According to principal Erich Cloete, several of the families whose children attend Westerlig Primary School in the west of Pretoria live a hand-to-mouth existence that has been severely impacted by the lockdown. The meals provided by the school’s kitchen is sometimes the only food that some of these children have in a day, and with lockdown regulations limiting school access, hunger has become an even bigger spectre.

When Izaak Breitenbach, a general manager at the SA Poultry Association (Sapa), learnt of WeCan and Atterbury Trust’s food drive for Westerlig, he realised that the chicken industry could lend a hand to add much needed protein to the vegetable and maize-meal packs that were being offered in this drive.

‘We also noted that now when people do buy chicken, they often choose the cheaper cuts…’

“As the producers of South Africans’ most widely consumed meat, we have been very aware of the effects of lockdown on people’s spending power. Chicken is the most affordable and most popular meat in South Africa, but still we have experienced a noticeable reduction in demand,” said Breitenbach.

“We also noted that now when people do buy chicken, they often choose the cheaper cuts, which directly highlights the reality lived by most South Africans. And for really disadvantaged communities all forms of meat are often unaffordable, which is why the plight of Westerlig Primary really touched our hearts.”
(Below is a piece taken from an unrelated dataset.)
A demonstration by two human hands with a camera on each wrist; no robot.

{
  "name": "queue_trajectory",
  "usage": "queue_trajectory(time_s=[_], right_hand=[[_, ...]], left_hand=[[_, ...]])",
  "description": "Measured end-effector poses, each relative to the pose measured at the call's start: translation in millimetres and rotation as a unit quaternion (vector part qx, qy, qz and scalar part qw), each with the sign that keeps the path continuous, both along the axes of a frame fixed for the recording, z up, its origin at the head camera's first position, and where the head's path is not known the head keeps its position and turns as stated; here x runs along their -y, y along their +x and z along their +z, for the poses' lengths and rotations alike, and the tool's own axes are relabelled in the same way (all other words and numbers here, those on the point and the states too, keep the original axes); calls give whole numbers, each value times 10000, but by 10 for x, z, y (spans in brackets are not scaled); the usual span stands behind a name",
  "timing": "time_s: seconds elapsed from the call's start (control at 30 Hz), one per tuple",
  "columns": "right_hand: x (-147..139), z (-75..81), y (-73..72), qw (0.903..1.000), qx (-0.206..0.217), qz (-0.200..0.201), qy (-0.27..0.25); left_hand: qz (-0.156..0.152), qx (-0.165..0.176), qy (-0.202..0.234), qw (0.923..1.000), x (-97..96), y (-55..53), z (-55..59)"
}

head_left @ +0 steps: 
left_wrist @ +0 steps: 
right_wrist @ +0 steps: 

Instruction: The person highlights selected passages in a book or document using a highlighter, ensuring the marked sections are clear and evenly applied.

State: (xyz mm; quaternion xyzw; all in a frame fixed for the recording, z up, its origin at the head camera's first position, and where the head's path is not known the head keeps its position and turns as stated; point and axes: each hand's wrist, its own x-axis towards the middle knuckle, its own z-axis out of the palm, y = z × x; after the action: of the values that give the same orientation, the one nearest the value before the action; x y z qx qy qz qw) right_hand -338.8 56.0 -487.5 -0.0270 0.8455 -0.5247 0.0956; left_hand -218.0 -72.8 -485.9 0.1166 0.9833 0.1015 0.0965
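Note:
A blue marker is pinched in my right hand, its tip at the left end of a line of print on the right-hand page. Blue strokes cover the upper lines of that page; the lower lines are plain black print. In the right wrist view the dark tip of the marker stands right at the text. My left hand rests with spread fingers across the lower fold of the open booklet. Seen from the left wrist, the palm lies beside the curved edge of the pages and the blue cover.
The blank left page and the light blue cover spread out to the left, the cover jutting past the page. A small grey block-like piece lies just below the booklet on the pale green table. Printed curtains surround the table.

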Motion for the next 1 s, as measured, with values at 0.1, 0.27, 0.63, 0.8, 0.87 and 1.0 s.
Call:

Westerlig Primary School provides meals to learners, often the only meal some of the children have every day. Photo: Supplied

Breitenbach reached out to Sapa’s members, and got an immediate response from Country Bird Holdings, who owns the Supreme Chicken brand. CEO Marthinus Stander committed a donation of a tonne of Supreme Chicken portions to WeCan’s feeding projects, starting with the Westerlig Primary food drive.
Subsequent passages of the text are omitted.